FIL 2025 : L’Alliance Stratégique Public-Privé, Vecteur de Pérennité Événementielle.

Uncategorized

​Le rideau s’est levé, ce mardi 2 décembre 2025, sur le premier panel de la 20ᵉ édition de la Foire Internationale de Lomé (FIL), orchestrant un colloque de haute volée. L’événement a servi d’épicentre à des échanges féconds sur les dynamiques de collaboration entre les sphères publique et privée, dont l’objectif cardinal est d’assurer la pérennité et l’éclat futur de cette manifestation économique emblématique.

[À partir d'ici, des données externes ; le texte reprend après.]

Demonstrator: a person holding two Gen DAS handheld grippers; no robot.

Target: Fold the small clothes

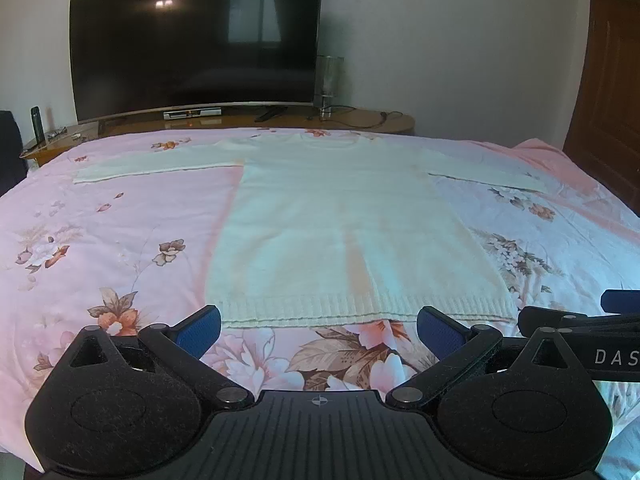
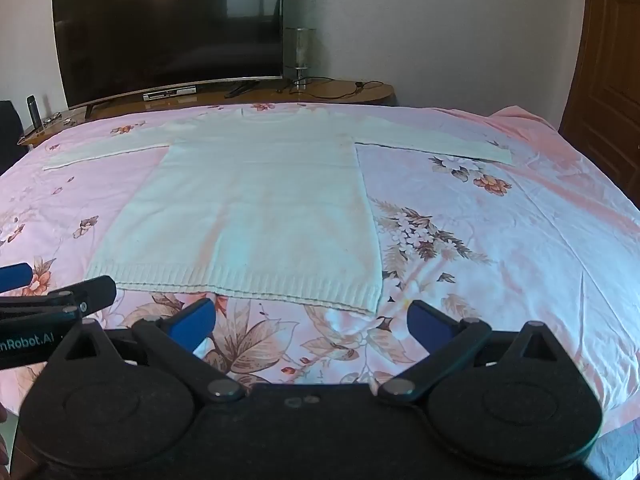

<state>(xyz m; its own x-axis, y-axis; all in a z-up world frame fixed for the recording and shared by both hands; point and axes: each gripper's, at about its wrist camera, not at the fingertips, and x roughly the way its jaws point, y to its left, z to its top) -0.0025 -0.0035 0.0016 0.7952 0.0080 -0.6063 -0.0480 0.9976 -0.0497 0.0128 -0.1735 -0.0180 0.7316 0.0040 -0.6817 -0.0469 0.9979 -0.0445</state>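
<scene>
A white knitted sweater [image 1: 340,224] lies flat on the pink floral bedspread [image 1: 100,232], hem toward me, both sleeves spread sideways. It also shows in the right wrist view [image 2: 256,208]. My left gripper [image 1: 318,330] is open and empty, hovering just in front of the ribbed hem. My right gripper [image 2: 308,322] is open and empty, just in front of the hem's right corner. The right gripper also shows at the right edge of the left wrist view [image 1: 580,316]. The left gripper shows at the left edge of the right wrist view [image 2: 52,284].
A large black TV [image 1: 196,36] stands on a wooden cabinet [image 1: 360,120] beyond the bed's far edge, with a glass lamp [image 1: 330,80] and cables. A brown door [image 1: 608,100] is at the right. The bedspread [image 2: 500,240] stretches wide on both sides of the sweater.
</scene>
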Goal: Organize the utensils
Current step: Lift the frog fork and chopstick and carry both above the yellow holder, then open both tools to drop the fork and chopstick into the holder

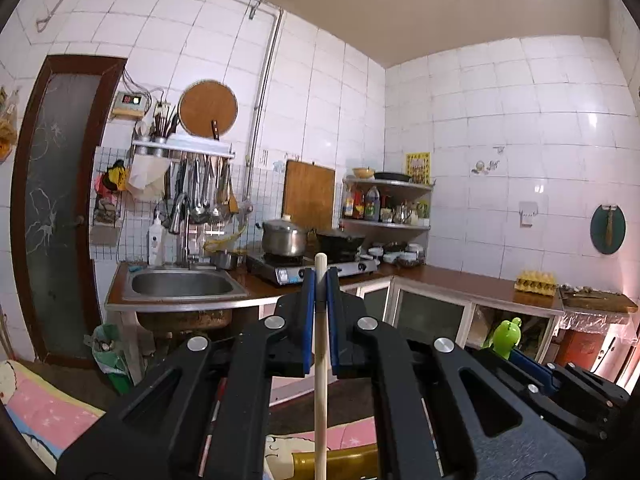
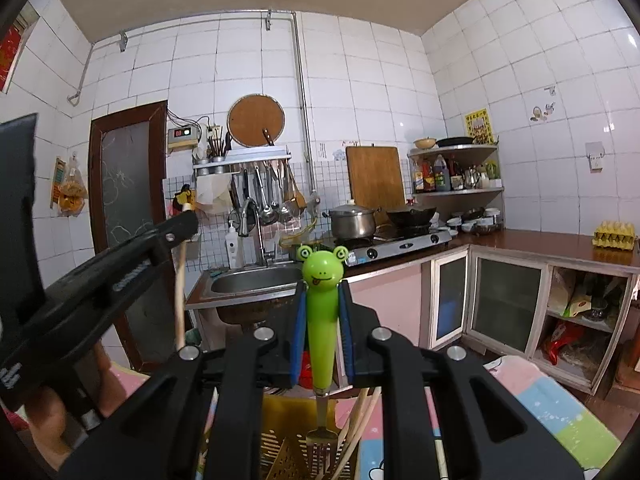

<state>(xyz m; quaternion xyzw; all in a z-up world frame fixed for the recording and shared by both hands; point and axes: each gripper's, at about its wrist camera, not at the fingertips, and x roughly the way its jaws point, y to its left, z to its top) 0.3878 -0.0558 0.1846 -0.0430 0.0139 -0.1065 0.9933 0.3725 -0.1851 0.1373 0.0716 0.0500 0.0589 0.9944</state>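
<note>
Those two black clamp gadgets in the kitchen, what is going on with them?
A person holds them. The left gripper is shut on a thin pale wooden chopstick, held upright. The right gripper clamps a fork with a green frog-shaped handle, prongs hanging above a yellow slotted plastic basket.

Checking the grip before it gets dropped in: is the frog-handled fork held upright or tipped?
Upright. The frog-handled fork stands vertical in the right gripper, frog head up, tines down over the yellow basket.
</note>
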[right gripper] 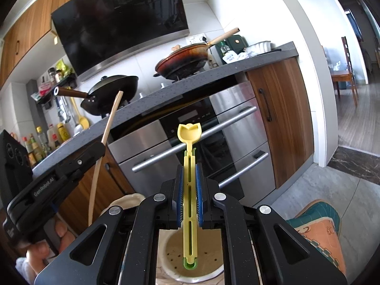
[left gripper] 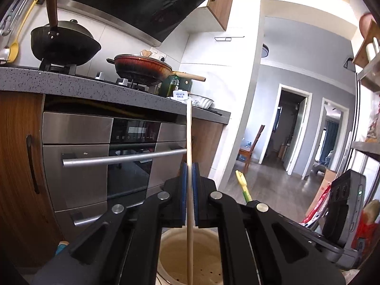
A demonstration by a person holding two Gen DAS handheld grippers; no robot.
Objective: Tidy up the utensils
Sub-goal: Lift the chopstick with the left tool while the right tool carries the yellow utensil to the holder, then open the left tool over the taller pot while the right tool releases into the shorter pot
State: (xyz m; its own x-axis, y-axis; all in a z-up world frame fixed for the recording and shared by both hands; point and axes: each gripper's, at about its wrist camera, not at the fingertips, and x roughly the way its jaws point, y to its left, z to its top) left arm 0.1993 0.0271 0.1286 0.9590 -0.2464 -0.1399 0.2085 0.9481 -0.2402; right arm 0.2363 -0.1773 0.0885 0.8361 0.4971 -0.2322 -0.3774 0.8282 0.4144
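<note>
Chopstick (left gripper: 189, 142) pinched by left gripper (left gripper: 189, 190), yellow utensil (right gripper: 190, 190) clamped in right gripper (right gripper: 190, 199), both above holder (right gripper: 166, 256). Insertion step; next, lower straight in.

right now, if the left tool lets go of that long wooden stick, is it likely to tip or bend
The wooden stick looks thin and straight, so probably stiff and light. It is long beside the ceramic holder below, so it would likely lean on the rim, not stand upright.
</note>
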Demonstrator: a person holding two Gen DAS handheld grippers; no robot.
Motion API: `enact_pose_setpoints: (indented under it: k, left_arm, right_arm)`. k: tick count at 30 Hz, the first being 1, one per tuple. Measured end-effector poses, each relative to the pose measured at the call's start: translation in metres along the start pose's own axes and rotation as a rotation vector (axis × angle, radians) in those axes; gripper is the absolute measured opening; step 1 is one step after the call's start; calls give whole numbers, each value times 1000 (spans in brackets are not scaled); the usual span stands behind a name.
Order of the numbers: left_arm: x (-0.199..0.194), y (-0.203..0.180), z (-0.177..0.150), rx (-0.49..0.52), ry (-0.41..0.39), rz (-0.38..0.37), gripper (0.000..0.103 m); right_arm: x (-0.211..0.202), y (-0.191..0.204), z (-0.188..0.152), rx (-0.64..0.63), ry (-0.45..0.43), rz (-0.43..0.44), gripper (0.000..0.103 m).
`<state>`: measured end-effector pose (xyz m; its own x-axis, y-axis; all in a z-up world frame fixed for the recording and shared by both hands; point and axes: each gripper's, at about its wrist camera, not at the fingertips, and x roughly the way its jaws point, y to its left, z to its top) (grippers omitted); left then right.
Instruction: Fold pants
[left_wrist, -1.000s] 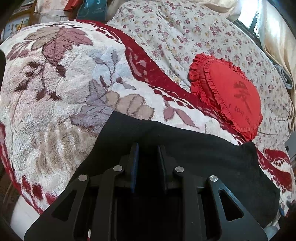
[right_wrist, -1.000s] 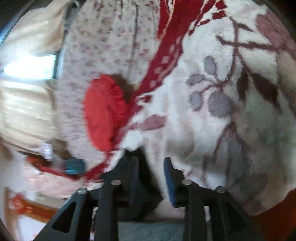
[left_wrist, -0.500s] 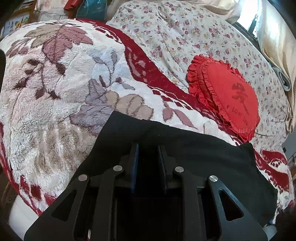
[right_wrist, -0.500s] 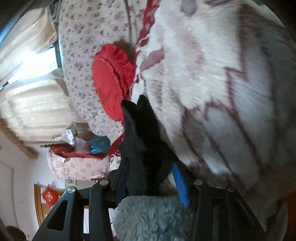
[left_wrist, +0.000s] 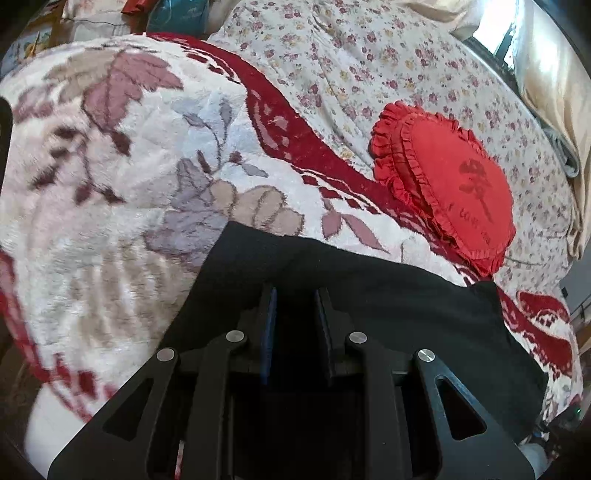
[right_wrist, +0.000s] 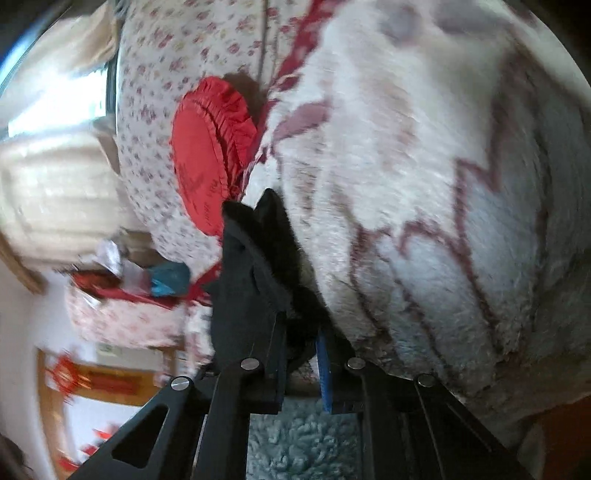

​Cette joute intellectuelle s’est déroulée sous le regard éclairé de Judith Radji Djeri, Directrice marketing et communication du Centre togolais des expositions et foires (CETEF), attestant de l’engagement institutionnel.

​​Thématisée sous l’intitulé « Partenariats publics-privés : quel cadre durable pour l’avenir de la FIL ? », la discussion a permis de défricher les modèles de coopération synergique indispensables à l’accroissement de la modernisation et du pouvoir d’attraction de la foire. L’enjeu n’était pas mince : sceller l’avenir de la FIL.

​Selon Madame Radji Djeri, la compétitivité actuelle ne tolère plus l’immobilisme et requiert un Partenariat Public-Privé (PPP) caractérisé par une agilité accrue, une innovation constante et, par-dessus tout, une durabilité éprouvée.

​« Le secteur public insuffle la vision et érige le cadre institutionnel ; le secteur privé, quant à lui, injecte l’expertise, la proactivité, l’innovation et, souvent, le financement nécessaire. L’impératif réside dans la co-construction d’un cadre stable et équilibré visant à optimiser ces complémentarités, à catalyser les investissements et à magnifier l’expérience offerte tant aux exposants qu’aux visiteurs », a-t-elle exposé, insistant sur cette alchimie nécessaire.

De son côté, Aboki Vignon, représentant éminent du Conseil national du patronat (CNP), a mis l’accent sur la nécessité de mieux magnifier la contribution substantielle du secteur privé au sein du processus de mise à niveau de la FIL.

​Il a fermement souligné l’urgence de formaliser les acquis des collaborations antérieures. Cette cristallisation des ententes est essentielle pour délimiter clairement les prérogatives et les responsabilités de chaque partie prenante, garantissant ainsi l’implémentation efficiente des projets d’envergure.